▶ [SOURCE MATERIAL]:

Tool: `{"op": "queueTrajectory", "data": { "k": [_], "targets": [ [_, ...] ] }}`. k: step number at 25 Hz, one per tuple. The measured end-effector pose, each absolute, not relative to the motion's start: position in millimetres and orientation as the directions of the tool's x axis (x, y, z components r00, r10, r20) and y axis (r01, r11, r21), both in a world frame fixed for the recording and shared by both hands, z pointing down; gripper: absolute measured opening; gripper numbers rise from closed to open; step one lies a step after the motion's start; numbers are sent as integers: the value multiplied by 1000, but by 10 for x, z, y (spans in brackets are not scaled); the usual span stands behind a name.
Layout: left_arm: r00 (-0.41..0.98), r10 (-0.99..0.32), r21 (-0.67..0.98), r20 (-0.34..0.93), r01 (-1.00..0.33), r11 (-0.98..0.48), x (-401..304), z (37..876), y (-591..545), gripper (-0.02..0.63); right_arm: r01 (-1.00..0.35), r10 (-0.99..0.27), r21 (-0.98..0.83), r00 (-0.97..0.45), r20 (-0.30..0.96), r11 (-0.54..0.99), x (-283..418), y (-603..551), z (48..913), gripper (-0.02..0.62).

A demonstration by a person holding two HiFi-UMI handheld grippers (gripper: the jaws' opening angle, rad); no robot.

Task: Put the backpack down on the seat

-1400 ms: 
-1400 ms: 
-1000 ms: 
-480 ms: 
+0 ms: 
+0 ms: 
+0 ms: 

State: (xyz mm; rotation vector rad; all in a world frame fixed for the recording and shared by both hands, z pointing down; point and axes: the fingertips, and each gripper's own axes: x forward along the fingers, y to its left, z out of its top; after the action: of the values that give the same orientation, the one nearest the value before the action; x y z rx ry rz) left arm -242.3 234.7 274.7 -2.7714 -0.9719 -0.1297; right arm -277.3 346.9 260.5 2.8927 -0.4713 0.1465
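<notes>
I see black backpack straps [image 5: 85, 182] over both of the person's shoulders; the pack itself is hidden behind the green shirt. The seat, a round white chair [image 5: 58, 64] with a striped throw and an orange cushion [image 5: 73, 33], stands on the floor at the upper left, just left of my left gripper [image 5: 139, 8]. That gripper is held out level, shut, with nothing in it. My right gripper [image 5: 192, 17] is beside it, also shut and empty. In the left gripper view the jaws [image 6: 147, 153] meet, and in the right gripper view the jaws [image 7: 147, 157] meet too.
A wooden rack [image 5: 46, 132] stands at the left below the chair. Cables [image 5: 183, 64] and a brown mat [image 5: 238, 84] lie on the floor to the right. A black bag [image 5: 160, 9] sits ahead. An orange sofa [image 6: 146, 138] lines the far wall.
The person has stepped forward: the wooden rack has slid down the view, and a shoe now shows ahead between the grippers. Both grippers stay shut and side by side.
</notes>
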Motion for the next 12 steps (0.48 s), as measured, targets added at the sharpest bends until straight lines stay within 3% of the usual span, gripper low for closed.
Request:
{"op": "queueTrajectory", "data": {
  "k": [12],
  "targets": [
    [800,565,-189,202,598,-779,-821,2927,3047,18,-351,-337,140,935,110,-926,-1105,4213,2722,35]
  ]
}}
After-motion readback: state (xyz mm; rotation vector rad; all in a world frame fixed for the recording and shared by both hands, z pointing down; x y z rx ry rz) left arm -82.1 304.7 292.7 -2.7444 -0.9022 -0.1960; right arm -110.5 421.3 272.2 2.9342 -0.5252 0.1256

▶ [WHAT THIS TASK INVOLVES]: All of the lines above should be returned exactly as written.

▶ [FINISHED EXERCISE]:
Tool: `{"op": "queueTrajectory", "data": { "k": [_], "targets": [ [_, ...] ] }}`. k: step number at 25 Hz, one per tuple. The measured end-effector pose, each absolute, not relative to the motion's start: position in millimetres and orientation as the directions of the tool's x axis (x, y, z components r00, r10, r20) and y axis (r01, r11, r21), both in a world frame fixed for the recording and shared by both hands, z pointing down; gripper: absolute measured opening; gripper numbers rise from closed to open; step one lies a step after the motion's start; numbers are sent as integers: the value multiplied by 1000, but by 10 for x, z, y (spans in brackets are not scaled); the usual span stands behind a name.
Layout: left_arm: r00 (-0.41..0.98), r10 (-0.99..0.32), r21 (-0.67..0.98), r20 (-0.34..0.93), r01 (-1.00..0.33), r11 (-0.98..0.48), x (-401..304), z (37..876), y (-591..545), gripper (-0.02..0.63); right_arm: r01 (-1.00..0.35), r10 (-0.99..0.27), r21 (-0.98..0.83), r00 (-0.97..0.45), r20 (-0.30..0.96), r11 (-0.54..0.99), x (-283..418), y (-603..551), z (48..913), gripper (-0.02..0.62).

A demonstration by a person holding two HiFi-UMI handheld grippers (gripper: the jaws' opening angle, rad); no robot.

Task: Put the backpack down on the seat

-1400 ms: 
-1400 ms: 
-1000 ms: 
-480 ms: 
+0 ms: 
+0 ms: 
+0 ms: 

State: (xyz mm; rotation vector rad; all in a world frame fixed for the recording and shared by both hands, z pointing down; point and axes: the fingertips, and each gripper's own axes: x forward along the fingers, y to its left, z out of its top; after the action: of the values that give the same orientation, the one nearest the value before the action; x y z rx ry rz) left arm -242.3 234.7 274.7 -2.7714 -0.9719 -0.1297; right arm -277.3 346.9 260.5 2.8927 -0.4713 0.1465
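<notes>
I see black backpack straps [image 5: 85, 182] over both of the person's shoulders; the pack itself is hidden behind the green shirt. The seat, a round white chair [image 5: 58, 64] with a striped throw and an orange cushion [image 5: 73, 33], stands on the floor at the upper left, just left of my left gripper [image 5: 139, 8]. That gripper is held out level, shut, with nothing in it. My right gripper [image 5: 192, 17] is beside it, also shut and empty. In the left gripper view the jaws [image 6: 147, 153] meet, and in the right gripper view the jaws [image 7: 147, 157] meet too.
A wooden rack [image 5: 46, 132] stands at the left below the chair. Cables [image 5: 183, 64] and a brown mat [image 5: 238, 84] lie on the floor to the right. A black bag [image 5: 160, 9] sits ahead. An orange sofa [image 6: 146, 138] lines the far wall.
The person has stepped forward: the wooden rack has slid down the view, and a shoe now shows ahead between the grippers. Both grippers stay shut and side by side.
</notes>
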Motion for the next 12 steps (0.48 s), as measured, targets added at the sharpest bends until straight lines stay within 3% of the usual span, gripper low for closed.
Request:
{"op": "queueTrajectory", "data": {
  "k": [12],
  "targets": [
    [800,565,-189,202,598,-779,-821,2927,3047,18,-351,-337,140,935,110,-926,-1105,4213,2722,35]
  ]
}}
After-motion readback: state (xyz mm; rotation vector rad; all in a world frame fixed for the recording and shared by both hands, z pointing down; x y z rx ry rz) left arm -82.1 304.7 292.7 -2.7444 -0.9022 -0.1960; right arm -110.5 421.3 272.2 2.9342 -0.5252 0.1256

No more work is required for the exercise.